Retaining Wall: Saturated Soil & Hydrostatic Pressure

Status
Not open for further replies.

jocose

Structural
Jul 8, 2015
14
US
I understand that Hydrostatic pressure and Soil pressure exist cocurrently. I am curous if there are any additional variables at work when calcuating total pressure on a retaining wall.

Full disclaimer: I am not an engineer nor do I pretend to be one. I recognize that these are very basic questions, but I am at the early stages of my understaing. Please be assured I am not and will not attempt to engineer any actual structures.

[ol 1]
[li]Does the pore size limit, in any way, the surface area available for hydrostatic loading on the back of a retaining wall? I assume it does not. It would stand to reason that water under pressure would suspend the soil particles and push its way to the point where most of the surface area on the back of the wall was under a hydrostatic load?[/li]
[li]Soil particules become suspended in water while a hydrostaic load is present. Does this (or any other water related factor) affect the overall soil load or does it remain the same? [/li]
[li]Is the total load on the wall simply (1/2 * H² * γ * Ka) + (1/2 * H² * 62.43) ? (Where γ = the soil density)?[/li]
[/ol]
 
Replies continue below

Recommended for you

Consider the soil as marbles. No way would water "suspend" them unless they weigh less unit density than water, in which case they float to the top surface. Use their submerged unit density and internal friction and cohesion in finding the lateral pressure they add to that of water on the wall. Don' get into a rut where somehow the area of water held back has any influence on wall loads. One inch of water width against the wall exerts the same as 10 feet width.
 
Thanks for the reply.

The marbles analogy helps. I suppose I was thinking about liquefaction, which would only occur during an earthquake or similar event.

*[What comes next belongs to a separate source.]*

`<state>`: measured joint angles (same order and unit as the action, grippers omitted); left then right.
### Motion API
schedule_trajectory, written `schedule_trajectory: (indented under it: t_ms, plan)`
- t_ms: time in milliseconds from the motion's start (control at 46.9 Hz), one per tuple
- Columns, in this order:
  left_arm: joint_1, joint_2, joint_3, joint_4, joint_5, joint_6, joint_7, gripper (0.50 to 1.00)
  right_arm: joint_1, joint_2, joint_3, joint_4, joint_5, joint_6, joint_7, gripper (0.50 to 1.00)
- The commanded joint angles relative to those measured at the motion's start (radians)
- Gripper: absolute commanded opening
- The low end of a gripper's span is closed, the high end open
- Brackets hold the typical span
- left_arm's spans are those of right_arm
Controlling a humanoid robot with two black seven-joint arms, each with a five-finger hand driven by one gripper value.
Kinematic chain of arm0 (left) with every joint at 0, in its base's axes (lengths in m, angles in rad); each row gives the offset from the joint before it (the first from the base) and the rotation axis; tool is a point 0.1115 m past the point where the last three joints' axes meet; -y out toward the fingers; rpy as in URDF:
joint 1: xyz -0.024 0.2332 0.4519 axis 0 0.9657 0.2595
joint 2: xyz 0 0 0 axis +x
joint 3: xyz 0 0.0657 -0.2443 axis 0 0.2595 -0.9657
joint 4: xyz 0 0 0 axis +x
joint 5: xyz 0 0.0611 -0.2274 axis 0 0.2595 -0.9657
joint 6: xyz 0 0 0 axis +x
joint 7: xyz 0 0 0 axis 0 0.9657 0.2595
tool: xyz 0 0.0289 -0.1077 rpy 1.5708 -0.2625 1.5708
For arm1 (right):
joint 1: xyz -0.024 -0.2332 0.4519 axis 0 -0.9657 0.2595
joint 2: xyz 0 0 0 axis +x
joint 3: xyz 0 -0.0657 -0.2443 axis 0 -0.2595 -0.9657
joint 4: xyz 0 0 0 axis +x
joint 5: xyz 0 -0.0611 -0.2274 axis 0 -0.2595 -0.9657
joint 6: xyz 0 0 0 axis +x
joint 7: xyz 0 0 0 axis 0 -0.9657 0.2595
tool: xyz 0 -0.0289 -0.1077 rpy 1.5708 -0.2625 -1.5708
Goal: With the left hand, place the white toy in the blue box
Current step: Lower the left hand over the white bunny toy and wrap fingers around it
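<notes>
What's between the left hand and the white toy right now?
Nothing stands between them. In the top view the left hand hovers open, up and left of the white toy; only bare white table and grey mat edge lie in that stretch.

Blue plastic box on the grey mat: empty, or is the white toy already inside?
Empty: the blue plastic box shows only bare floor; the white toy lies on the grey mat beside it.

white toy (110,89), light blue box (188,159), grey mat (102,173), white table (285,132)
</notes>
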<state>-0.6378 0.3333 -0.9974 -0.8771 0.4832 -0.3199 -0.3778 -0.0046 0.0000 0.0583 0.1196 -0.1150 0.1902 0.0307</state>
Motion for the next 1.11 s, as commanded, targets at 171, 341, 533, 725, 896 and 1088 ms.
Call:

So, this goes back to water pressure; something I'm ashamed to admit I struggle to understand.

I keep imagining an L shaped PVC pipe, with the bottom of the L against the bottom of my wall (so it forms a seal). When it's fill to the top with water it would only be exerting a small force on the wall, equal the pressure times the surface area of the pipe opening.

For some reason I assumed the opening between our marbles would by analogous to many L shapes PVC pipes pressed against the wall. There would have gaps in our surface area where the marbles touch the wall.

This would exert a lot of pressure, but not the same amount as if the entire wall was in contact with a volume of water behind it.

I feel that this is wrong, and i'm struggling to figure out why. Any help correcting this picture would be much appreciated. I feel bad re-hashing such elementary subjects but I know if I don't have a firm grasp of the basics I wont be able to progress.
 
The chunk of earth stuck against the wall may not have any water between it and the wall, but on the other surfaces of the earth chunk there is water pressure, transferring that to the stuck surface, as if there was no earth against the wall. Result the water pressure part of the loads covers the whole wetted surface. Then of course comes the submerged earth part in addition.
 
Okay, so my analogy breaks because the PVC as described, can't transfer pressure like soil can.

So if I had a 4 foot high retaining wall with a active soil pressure (Pa) of 830lbs per linear foot, and I also had a hydrostatic head 4ft high behind the wall this would give me an additional 500 lbs of added force:

4² ⋅ γw / 2 = 499.44 lbs per linear foot (where γw = cubic weight of water, 62.42 for this example )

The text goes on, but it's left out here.